*** DATA SECTION

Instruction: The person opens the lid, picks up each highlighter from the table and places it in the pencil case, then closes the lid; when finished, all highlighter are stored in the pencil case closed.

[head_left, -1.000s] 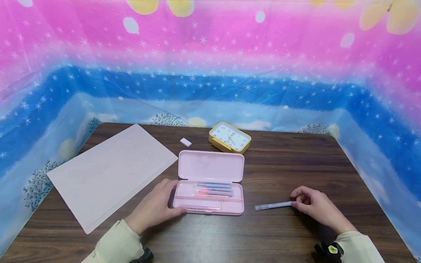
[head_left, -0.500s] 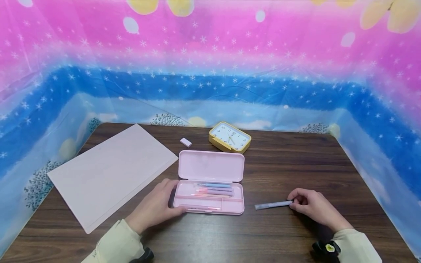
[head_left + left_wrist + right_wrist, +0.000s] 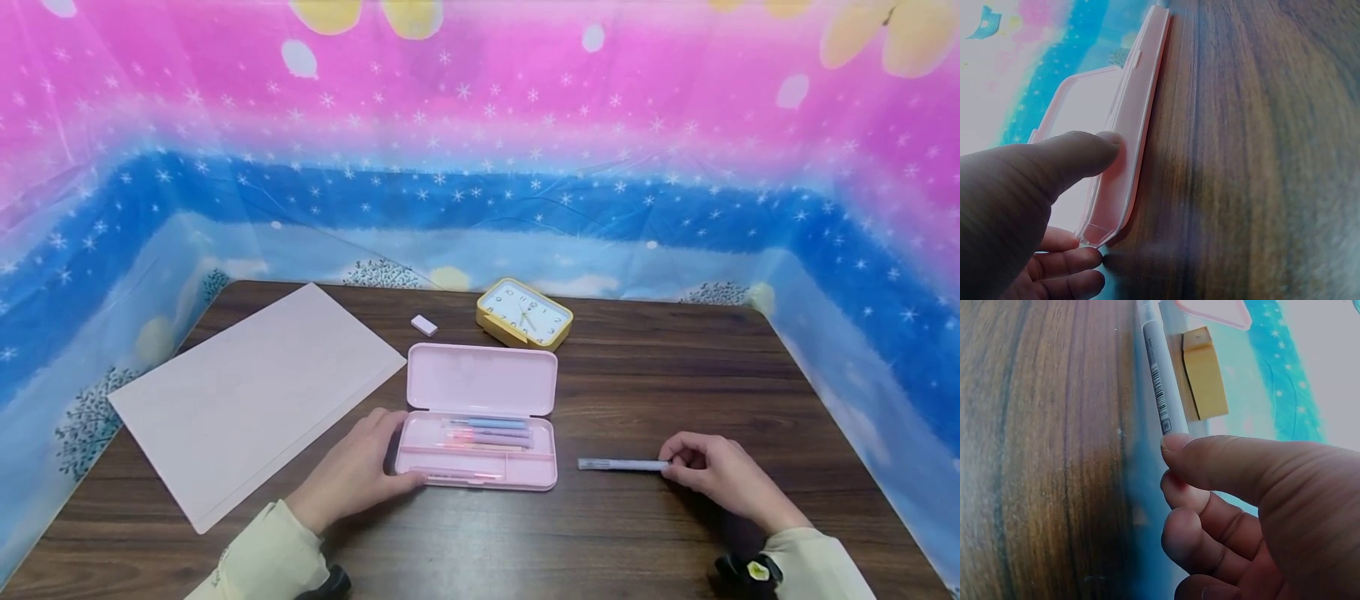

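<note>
A pink pencil case [image 3: 480, 379] lies in the middle of the table with its lid raised. Several pens and pencils [image 3: 495, 433] fill its back compartment, and a slim stick [image 3: 465, 475] lies in the front one. My left hand [image 3: 352, 475] grips the case's left end, thumb [image 3: 1094, 153] against the front wall. Off to the right, my right hand [image 3: 720, 479] pinches one end of a pale capped pen [image 3: 621, 465] between thumb and fingertips. A barcode shows on the pen [image 3: 1166, 381] in the right wrist view. That pen points left, toward the case.
A large pale pink board or folder [image 3: 258, 400] lies slanted on the left of the dark wooden table [image 3: 675, 375]. Behind the case are a small white eraser-like block [image 3: 423, 324] and a yellow clock [image 3: 523, 314]. A patterned cloth [image 3: 480, 192] surrounds the table's back and sides.
The pen in my right hand has turned slightly, its far end rising a little in view. My right hand has shifted slightly left. My left hand and the pencil case stay put.
</note>
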`<state>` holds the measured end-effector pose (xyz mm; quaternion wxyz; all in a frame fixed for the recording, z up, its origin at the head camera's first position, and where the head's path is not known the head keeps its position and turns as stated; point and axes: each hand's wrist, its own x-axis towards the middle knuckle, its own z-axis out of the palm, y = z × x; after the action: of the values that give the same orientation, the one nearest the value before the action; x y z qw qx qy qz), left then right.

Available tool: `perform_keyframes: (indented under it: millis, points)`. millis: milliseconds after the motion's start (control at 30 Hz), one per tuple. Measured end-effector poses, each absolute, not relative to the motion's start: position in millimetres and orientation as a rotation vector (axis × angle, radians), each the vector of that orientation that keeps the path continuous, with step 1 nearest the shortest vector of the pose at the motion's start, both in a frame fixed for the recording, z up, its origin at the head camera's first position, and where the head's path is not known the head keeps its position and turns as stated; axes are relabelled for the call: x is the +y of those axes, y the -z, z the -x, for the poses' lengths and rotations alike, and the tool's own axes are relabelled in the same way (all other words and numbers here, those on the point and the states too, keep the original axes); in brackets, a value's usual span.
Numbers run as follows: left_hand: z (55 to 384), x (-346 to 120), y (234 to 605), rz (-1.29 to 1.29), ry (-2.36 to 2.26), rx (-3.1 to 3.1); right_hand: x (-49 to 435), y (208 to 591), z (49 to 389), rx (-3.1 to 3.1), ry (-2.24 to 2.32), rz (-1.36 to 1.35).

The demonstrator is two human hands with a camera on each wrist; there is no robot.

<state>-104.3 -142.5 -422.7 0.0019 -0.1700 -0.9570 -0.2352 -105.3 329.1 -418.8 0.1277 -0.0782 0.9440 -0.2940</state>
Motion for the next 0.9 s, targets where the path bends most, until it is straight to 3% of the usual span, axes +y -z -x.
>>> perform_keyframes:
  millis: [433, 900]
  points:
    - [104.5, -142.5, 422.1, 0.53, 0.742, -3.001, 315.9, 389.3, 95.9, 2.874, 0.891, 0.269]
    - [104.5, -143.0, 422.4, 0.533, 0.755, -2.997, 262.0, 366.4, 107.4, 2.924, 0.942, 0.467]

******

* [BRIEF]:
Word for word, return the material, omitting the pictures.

* [OUTPUT FOR THIS EXERCISE]:
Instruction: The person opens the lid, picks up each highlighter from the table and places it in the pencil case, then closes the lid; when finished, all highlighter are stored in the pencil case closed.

[head_left, -1.000s] 
[head_left, -0.500s] 
[head_left + left_wrist + right_wrist, +0.000s] 

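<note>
A pink pencil case [image 3: 480, 379] lies in the middle of the table with its lid raised. Several pens and pencils [image 3: 495, 433] fill its back compartment, and a slim stick [image 3: 465, 475] lies in the front one. My left hand [image 3: 352, 475] grips the case's left end, thumb [image 3: 1094, 153] against the front wall. Off to the right, my right hand [image 3: 720, 479] pinches one end of a pale capped pen [image 3: 621, 465] between thumb and fingertips. A barcode shows on the pen [image 3: 1166, 381] in the right wrist view. That pen points left, toward the case.
A large pale pink board or folder [image 3: 258, 400] lies slanted on the left of the dark wooden table [image 3: 675, 375]. Behind the case are a small white eraser-like block [image 3: 423, 324] and a yellow clock [image 3: 523, 314]. A patterned cloth [image 3: 480, 192] surrounds the table's back and sides.
The pen in my right hand has turned slightly, its far end rising a little in view. My right hand has shifted slightly left. My left hand and the pencil case stay put.
</note>
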`<state>` holds the measured end-effector pose (xyz mm; quaternion wxyz; all in a frame fixed for the recording, z up, its origin at the head camera's first position, and where the head's path is not known the head keeps its position and turns as stated; point and axes: each hand's wrist, its own x-axis towards the middle knuckle, its own z-axis out of the palm, y = z × x; after the action: of the values that give the same orientation, the one nearest the value before the action; x y z qw qx qy qz), left then right.

Available tool: `perform_keyframes: (indented under it: millis, points)`. millis: milliseconds after the motion's start (control at 30 Hz), one per tuple. Measured end-effector poses, each absolute, not relative to the motion's start: position in millimetres and orientation as a rotation vector (axis × angle, radians), each the vector of that orientation that keeps the path continuous, with step 1 nearest the shortest vector of the pose at the motion's start, both in a frame fixed for the recording, z up, its origin at the head camera's first position, and where the head's path is not known the head keeps its position and turns as stated; axes are relabelled for the call: x is the +y of those axes, y the -z, z the -x, for the poses' lengths and rotations alike, and the tool's own axes are relabelled in the same way (all other words and numbers here, those on the point and the states too, keep the original axes); in brackets, a value's usual span.
Numbers run as follows: left_hand: z (55 to 384), x (-346 to 120), y (234 to 605), rz (-1.29 to 1.29), ry (-2.36 to 2.26), rx (-3.1 to 3.1); right_hand: x (-49 to 435), y (208 to 591), z (49 to 389), rx (-3.1 to 3.1), ry (-2.24 to 2.32), rz (-1.36 to 1.35).

The demonstrator is two human hands with a camera on each wrist; there is no robot.

<state>-104.3 -142.5 -422.7 0.0019 -0.1700 -0.9570 -0.2352 -105.3 329.1 -418.8 0.1277 -0.0782 0.9440 -0.2940</state>
Motion for the next 0.9 s, targets where the path bends most, until it is straight to 3% of the usual span, axes +y -z -x.
>>> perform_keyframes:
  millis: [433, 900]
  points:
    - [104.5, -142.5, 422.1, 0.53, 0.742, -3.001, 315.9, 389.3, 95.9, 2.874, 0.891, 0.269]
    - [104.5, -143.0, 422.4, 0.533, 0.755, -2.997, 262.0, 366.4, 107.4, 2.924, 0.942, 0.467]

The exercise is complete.